TASK REQUIREMENTS: Reproduce word for word, from the entries below, the line with "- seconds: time", the line with "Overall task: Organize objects", and every line between them, and nothing more.

Dataset excerpts
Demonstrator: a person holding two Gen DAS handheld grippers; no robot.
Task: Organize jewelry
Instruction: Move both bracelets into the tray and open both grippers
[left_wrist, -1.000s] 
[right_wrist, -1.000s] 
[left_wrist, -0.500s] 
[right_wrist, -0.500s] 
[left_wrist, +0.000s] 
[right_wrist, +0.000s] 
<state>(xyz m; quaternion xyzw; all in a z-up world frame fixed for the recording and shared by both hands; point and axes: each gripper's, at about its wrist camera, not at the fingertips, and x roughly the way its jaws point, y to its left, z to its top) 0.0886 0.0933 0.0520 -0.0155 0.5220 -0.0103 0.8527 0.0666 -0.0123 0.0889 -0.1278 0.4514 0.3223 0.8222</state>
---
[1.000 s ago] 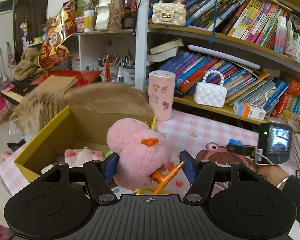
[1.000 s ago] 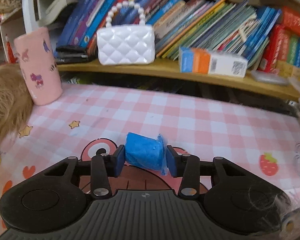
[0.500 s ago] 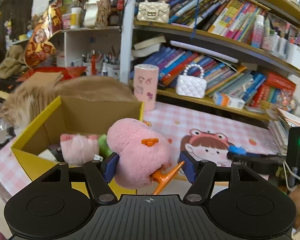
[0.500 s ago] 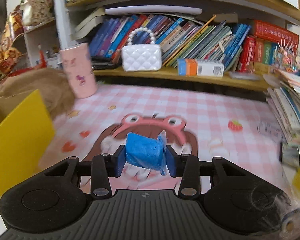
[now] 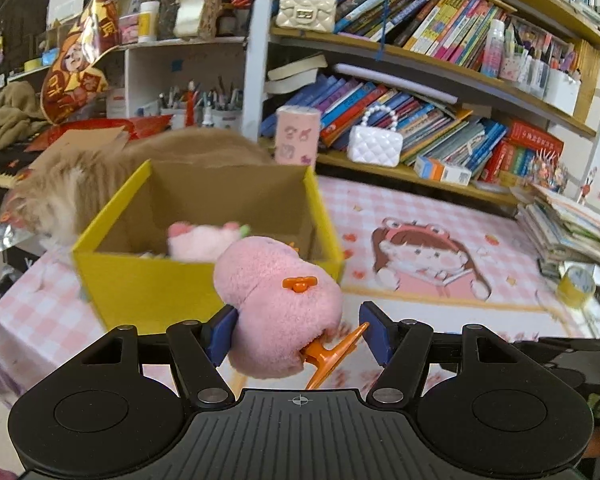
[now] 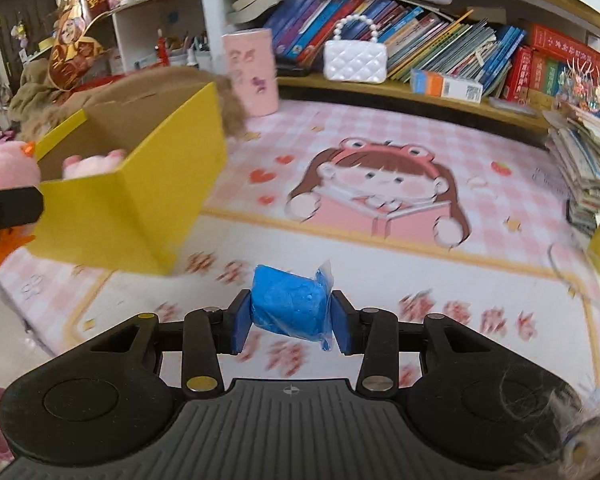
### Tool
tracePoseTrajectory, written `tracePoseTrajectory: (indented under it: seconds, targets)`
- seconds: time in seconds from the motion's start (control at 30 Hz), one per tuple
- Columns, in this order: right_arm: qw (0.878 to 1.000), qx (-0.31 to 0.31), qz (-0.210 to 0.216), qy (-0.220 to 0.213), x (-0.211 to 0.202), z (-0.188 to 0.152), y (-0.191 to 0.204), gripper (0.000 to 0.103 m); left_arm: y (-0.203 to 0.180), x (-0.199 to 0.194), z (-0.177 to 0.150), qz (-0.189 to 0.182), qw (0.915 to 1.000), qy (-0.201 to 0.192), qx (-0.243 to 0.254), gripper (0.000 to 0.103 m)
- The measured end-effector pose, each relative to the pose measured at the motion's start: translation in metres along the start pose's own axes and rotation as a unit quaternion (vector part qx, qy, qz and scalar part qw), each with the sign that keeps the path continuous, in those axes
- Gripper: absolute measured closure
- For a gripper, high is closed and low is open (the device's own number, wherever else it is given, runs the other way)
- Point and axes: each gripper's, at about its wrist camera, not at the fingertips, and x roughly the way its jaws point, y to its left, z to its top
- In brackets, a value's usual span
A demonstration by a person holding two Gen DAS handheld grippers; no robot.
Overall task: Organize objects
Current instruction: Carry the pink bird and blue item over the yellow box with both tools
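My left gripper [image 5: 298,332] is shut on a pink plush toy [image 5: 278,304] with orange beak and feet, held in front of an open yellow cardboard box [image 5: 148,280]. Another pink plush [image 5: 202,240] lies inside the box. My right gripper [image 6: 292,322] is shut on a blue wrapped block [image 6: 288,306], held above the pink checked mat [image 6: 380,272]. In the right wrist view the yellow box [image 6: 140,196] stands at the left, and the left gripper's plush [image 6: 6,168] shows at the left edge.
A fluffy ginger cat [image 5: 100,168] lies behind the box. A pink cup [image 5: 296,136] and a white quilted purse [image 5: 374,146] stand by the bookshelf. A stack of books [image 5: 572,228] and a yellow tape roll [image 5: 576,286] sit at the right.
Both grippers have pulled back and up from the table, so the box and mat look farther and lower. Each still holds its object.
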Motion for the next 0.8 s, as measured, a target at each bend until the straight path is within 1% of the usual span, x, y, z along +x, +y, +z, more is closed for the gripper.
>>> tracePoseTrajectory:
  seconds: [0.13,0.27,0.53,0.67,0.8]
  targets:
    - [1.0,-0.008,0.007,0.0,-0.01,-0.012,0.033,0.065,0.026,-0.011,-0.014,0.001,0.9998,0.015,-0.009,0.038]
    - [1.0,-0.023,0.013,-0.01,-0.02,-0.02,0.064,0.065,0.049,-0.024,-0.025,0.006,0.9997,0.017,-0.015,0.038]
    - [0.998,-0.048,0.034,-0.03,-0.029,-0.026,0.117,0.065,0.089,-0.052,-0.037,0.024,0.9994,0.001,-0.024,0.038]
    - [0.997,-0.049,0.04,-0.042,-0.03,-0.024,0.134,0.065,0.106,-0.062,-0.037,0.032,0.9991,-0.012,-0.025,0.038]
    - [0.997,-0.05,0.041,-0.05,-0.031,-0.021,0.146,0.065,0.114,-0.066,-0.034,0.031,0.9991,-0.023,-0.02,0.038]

RESPONSE FOR THIS EXERCISE:
- seconds: time in seconds from the motion's start (control at 30 Hz), one per tuple
- Columns, in this order: right_arm: qw (0.878 to 1.000), qx (-0.31 to 0.31), qz (-0.210 to 0.216), qy (-0.220 to 0.213), x (-0.211 to 0.202), z (-0.188 to 0.152), y (-0.191 to 0.204), gripper (0.000 to 0.103 m); left_arm: y (-0.203 to 0.180), x (-0.199 to 0.194), z (-0.177 to 0.150), qz (-0.189 to 0.182), qw (0.915 to 1.000), qy (-0.201 to 0.192), qx (-0.243 to 0.254), gripper (0.000 to 0.103 m)
- The measured end-effector pose, each relative to the pose measured at the motion's start: translation in metres along the start pose's own axes and rotation as a unit quaternion (vector part qx, qy, qz and scalar part qw), each with the sign that keeps the path continuous, in those axes
- Gripper: absolute measured closure
- For a gripper, high is closed and low is open (the device's own number, wherever else it is given, runs the other way)
- Point and axes: each gripper's, at about its wrist camera, not at the fingertips, and x roughly the way its jaws point, y to its left, z to its top
- In brackets, a value's usual span
A demonstration by a person holding two Gen DAS handheld grippers; no robot.
Overall task: Organize objects

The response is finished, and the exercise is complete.